En todo ecosistema, la abundancia de
recursos—materia y energía—es lo que permite el crecimiento exponencial de las
especies y lo que permite que los organismos maximizadores ganen la carrera
frente a otros organismos menos “competitivos”. Pero siempre llega un momento
en el que se alcanzan los límites al crecimiento porque los recursos se agotan
más rápido de lo que se regeneran, creando escenarios de escasez. En estas
condiciones ya no serán las entidades maximizadoras quienes tengan ventajas
competitivas. Es decir, los vencedores no serán quienes crezcan más rápidamente
y consuman más recursos sino quienes logren multiplicarse a un ritmo menor y
necesitando menos recursos.

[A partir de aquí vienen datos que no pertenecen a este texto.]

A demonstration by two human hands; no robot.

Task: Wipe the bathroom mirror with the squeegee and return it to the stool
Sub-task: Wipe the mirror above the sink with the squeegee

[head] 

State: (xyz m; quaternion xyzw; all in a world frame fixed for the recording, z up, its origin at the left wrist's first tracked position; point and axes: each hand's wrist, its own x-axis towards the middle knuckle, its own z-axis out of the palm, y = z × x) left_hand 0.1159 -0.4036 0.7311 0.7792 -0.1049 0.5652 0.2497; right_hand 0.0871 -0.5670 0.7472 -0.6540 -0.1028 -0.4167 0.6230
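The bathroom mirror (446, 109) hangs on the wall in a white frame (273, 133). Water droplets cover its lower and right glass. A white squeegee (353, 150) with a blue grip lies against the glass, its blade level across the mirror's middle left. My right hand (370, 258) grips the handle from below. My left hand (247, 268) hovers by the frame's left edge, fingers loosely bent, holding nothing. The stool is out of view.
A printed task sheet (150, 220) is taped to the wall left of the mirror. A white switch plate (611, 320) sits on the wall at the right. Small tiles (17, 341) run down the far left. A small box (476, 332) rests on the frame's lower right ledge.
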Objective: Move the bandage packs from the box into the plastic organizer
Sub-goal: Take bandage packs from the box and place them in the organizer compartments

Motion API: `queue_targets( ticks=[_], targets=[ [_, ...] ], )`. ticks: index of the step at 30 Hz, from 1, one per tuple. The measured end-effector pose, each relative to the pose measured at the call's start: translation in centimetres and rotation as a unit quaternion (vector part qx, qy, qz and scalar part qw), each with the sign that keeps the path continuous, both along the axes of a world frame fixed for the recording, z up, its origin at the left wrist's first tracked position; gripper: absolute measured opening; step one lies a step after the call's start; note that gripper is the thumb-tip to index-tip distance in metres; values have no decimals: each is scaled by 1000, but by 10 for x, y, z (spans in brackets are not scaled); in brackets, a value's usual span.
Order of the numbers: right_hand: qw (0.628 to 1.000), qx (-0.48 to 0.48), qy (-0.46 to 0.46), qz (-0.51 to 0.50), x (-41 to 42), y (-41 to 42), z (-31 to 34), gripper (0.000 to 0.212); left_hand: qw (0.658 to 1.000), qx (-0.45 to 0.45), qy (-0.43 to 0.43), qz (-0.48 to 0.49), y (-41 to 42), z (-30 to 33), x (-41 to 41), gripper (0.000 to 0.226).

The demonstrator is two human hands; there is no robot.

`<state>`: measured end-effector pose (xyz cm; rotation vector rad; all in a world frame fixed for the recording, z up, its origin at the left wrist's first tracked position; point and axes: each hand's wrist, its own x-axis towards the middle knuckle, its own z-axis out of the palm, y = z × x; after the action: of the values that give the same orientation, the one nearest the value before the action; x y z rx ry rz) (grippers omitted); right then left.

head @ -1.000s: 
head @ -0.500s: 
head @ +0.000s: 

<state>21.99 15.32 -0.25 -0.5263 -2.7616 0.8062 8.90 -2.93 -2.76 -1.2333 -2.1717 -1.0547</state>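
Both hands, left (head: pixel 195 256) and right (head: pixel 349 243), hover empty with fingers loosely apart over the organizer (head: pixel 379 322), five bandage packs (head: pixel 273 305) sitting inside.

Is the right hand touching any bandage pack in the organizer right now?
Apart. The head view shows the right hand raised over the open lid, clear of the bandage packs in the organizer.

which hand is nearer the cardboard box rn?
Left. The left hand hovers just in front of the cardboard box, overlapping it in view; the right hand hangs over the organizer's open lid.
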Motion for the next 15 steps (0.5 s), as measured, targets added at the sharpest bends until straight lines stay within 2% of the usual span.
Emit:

Se podría decir que la competitividad se invierte:
aquellos que logren adaptarse mejor a la escasez serán los que tengan más
chances de sobrevivir.
Extrapolando esto a la humanidad, en escenarios de
escasez y de degradación planetaria como los que se vislumbran en el futuro, la
civilización—un constructo maximizador que sólo vive gracias al crecimiento
exponencial—no puede sostenerse eternamente. Una vez rebasados ciertos umbrales
que pongan límites al crecimiento civilizatorio, los que tendrán ventajas
comparativas serán las sociedades menos complejas que administren los recursos
de manera sostenible. De lo global (o de lo complejo) tendremos que transitar
hacia lo local (o lo simple).
Así como un virus muere cuando no encuentra
huéspedes biológicos en donde reproducirse, la civilización humana enfrenta la
amenaza del colapso porque no tiene otros territorios donde expandirse y
extraer recursos: hemos alcanzado los límites espaciales de la Tierra, un
planeta cuya biocapacidad también ha sido superada. Pero la gran diferencia que
tenemos con respecto a los virus es que nosotros sí podemos decidir cuando
parar. El colapso es entonces, también, una elección.